A Páscoa de Jesus é o seu êxodo, com o qual Ele nos abriu o caminho para chegar à vida plena, eterna e bem aventurada. Para abrir este caminho, esta passagem, Jesus precisou despojar-se da sua glória, humilhar-se, fazer-se obediente até a morte e a morte de cruz. Abrir-nos o caminho da vida eterna lhe custou todo o seu sangue e graças a Ele nós fomos salvos da escravidão do pecado. Mas isso não quer dizer que Ele fez tudo e nós devemos fazer nada, que Ele passou pela cruz e nós vamos ao paraíso de carruagem. Não é assim. A nossa salvação certamente é dom seu, mas, uma vez que é uma história de amor, requer o nosso “sim” e a nossa participação no seu amor, como nos demonstra a nossa Mãe Maria e depois dela todos os santos.
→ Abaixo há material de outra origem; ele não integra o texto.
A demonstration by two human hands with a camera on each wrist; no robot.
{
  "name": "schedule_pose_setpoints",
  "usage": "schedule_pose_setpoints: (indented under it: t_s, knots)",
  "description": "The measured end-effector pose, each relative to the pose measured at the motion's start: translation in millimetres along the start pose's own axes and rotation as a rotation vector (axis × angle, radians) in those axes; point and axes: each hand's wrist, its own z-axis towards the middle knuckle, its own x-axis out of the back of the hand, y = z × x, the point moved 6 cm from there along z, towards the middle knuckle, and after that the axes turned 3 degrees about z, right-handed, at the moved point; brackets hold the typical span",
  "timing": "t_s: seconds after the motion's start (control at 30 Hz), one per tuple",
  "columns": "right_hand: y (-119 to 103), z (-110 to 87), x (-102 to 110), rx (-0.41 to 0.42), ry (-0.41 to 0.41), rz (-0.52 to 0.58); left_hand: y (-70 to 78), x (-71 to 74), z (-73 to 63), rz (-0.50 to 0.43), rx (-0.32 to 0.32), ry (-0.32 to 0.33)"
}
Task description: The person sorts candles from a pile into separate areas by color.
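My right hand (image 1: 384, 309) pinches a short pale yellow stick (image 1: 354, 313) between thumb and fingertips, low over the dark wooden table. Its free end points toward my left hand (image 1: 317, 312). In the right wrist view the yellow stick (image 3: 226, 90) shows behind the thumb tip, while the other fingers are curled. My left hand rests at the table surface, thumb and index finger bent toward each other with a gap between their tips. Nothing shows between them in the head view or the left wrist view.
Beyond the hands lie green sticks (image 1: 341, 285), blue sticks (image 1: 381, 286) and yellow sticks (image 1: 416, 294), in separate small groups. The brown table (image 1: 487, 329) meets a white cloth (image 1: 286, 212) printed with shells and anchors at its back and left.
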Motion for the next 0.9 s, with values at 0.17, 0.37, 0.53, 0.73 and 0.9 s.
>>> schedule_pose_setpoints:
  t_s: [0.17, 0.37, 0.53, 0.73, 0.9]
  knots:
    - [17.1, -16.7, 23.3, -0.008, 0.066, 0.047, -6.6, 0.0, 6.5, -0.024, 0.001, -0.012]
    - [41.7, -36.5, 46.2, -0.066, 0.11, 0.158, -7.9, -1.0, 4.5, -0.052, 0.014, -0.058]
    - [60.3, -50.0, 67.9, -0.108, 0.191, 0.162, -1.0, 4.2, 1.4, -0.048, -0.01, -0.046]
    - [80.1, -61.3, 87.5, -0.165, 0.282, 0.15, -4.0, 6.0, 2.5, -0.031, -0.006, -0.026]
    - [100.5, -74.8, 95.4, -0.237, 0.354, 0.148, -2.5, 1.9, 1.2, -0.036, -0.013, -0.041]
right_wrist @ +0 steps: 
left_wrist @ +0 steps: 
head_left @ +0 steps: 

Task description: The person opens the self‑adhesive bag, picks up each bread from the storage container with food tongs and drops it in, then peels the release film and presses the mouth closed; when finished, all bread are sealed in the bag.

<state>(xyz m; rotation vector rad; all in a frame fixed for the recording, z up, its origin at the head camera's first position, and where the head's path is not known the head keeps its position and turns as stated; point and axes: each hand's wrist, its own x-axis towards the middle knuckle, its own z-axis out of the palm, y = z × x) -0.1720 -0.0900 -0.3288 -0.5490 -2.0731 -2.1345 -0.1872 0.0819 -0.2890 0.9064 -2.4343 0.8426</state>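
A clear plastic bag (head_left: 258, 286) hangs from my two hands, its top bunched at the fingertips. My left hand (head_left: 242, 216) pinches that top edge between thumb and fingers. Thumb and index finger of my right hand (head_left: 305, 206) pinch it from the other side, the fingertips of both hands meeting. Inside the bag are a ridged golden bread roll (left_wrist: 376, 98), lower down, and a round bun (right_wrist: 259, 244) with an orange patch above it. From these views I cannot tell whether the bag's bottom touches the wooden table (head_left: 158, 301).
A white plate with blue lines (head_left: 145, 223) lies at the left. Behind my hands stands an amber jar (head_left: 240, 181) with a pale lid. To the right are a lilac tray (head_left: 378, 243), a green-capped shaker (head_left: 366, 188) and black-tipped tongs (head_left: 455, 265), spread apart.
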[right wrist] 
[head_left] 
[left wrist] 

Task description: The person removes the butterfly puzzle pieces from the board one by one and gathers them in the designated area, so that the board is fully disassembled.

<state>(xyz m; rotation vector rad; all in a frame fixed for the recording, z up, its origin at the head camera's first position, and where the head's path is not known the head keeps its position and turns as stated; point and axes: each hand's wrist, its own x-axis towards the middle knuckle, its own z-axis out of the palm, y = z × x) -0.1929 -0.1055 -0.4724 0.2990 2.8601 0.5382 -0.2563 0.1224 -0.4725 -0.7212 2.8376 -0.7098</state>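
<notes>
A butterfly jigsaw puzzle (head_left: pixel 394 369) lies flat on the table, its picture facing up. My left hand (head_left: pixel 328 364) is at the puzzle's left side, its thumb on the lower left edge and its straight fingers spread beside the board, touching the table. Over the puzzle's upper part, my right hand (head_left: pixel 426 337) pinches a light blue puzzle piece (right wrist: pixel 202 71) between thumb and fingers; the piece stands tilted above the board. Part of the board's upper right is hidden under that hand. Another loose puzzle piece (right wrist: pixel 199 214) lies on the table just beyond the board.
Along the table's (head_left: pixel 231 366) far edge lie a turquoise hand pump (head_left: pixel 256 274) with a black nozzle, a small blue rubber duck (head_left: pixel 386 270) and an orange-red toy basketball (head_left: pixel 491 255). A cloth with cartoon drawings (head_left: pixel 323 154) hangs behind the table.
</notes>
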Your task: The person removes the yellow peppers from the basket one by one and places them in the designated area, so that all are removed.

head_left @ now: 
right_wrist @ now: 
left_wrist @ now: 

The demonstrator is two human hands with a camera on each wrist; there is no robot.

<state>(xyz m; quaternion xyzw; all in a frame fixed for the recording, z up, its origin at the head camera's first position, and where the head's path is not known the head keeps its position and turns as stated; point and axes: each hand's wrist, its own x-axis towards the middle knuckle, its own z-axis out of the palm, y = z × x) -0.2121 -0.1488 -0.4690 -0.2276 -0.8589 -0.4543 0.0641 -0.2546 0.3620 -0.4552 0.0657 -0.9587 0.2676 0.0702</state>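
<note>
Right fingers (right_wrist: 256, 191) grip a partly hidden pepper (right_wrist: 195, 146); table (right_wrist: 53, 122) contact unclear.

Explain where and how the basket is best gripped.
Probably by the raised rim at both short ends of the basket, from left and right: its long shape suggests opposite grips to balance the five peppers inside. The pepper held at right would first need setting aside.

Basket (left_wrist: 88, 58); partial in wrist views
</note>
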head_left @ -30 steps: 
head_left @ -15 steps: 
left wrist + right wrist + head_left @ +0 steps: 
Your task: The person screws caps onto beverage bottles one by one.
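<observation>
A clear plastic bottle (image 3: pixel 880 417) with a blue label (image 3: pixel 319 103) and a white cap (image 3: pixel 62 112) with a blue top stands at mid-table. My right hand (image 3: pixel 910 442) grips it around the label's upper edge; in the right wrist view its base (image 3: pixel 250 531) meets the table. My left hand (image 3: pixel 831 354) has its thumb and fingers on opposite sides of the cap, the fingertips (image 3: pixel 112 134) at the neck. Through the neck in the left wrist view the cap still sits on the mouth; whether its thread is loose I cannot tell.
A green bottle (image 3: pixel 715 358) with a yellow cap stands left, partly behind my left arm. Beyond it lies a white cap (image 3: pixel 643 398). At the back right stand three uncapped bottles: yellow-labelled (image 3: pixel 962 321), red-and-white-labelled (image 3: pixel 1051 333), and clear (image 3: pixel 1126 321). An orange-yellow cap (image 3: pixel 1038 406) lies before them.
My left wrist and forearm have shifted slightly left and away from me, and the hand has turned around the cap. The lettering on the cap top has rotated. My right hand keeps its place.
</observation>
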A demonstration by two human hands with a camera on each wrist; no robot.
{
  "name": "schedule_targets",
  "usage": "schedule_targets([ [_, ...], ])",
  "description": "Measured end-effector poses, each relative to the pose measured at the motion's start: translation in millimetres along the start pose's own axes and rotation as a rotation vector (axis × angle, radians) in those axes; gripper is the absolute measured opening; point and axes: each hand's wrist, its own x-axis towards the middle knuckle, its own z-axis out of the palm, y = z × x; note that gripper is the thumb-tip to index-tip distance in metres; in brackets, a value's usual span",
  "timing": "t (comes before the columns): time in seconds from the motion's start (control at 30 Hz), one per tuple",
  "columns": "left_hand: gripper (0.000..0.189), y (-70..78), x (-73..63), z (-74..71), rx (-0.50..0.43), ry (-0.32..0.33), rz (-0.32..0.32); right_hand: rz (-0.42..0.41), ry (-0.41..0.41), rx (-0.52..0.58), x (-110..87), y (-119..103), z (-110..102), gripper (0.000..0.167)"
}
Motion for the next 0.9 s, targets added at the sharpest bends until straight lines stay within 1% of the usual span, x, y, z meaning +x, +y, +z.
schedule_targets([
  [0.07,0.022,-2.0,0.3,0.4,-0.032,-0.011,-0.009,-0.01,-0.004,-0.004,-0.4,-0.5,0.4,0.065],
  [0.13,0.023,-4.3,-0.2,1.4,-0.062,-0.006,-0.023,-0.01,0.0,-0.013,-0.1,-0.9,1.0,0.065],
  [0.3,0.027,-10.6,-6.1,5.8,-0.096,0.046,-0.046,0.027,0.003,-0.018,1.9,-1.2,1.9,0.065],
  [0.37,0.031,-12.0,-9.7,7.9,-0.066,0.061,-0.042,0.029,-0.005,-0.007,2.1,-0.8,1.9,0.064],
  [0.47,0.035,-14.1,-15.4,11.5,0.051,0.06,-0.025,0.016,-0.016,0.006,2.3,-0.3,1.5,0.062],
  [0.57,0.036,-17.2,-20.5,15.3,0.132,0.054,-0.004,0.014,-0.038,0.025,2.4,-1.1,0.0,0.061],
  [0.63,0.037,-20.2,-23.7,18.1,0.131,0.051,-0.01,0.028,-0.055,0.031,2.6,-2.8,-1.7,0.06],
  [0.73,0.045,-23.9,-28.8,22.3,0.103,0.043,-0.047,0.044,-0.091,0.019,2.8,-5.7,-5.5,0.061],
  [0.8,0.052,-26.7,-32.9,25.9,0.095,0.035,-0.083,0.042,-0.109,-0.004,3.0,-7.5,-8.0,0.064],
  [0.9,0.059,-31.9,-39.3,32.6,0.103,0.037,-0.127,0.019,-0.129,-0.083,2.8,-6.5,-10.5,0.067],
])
A Quaresma vive dessa dinâmica: Cristo nos precede com o seu êxodo e nós atravessamos o deserto graças a Ele e atrás Dele. Ele foi tentado por nós e venceu o Tentador por nós, mas também nós devemos, com Ele, enfrentar as tentações e superá-las. Ele nos dá a água viva do seu Espírito e a nós cabe buscar a sua fonte e beber, nos Sacramentos, na oração, na adoração; Ele é a luz que vence as trevas e a nós é pedido para alimentar a pequena chama que nos foi confiada no dia do nosso Batismo.
Neste sentido, a Quaresma é “sinal sacramental da nossa conversão” (Missal Romano, Oraç. Coleta I Dom. de Quar.); quem faz o caminho da Quaresma está sempre no caminho da conversão. A Quaresma é sinal sacramental do nosso caminho da escravidão à liberdade, sempre a renovar. Um caminho difícil, como é justo que seja, porque o amor é um desafio, mas um caminho cheio de esperança. Ou melhor, direi mais: o êxodo quaresmal é o caminho em que a própria esperança se forma. O cansaço de atravessar o deserto – todas as provações, as tentações, as ilusões, as miragens…tudo isso serve para formar uma esperança forte, sólida, segundo o modelo da Virgem Maria, que em meio às trevas da paixão e da morte do seu Filho continuou a acreditar e a esperar na sua ressurreição, na vitória do amor de Deus.
Com coração aberto a este horizonte, entramos hoje na Quaresma. Sentindo-nos parte do povo santo de Deus, comecemos com alegria este caminho de esperança. Obrigado.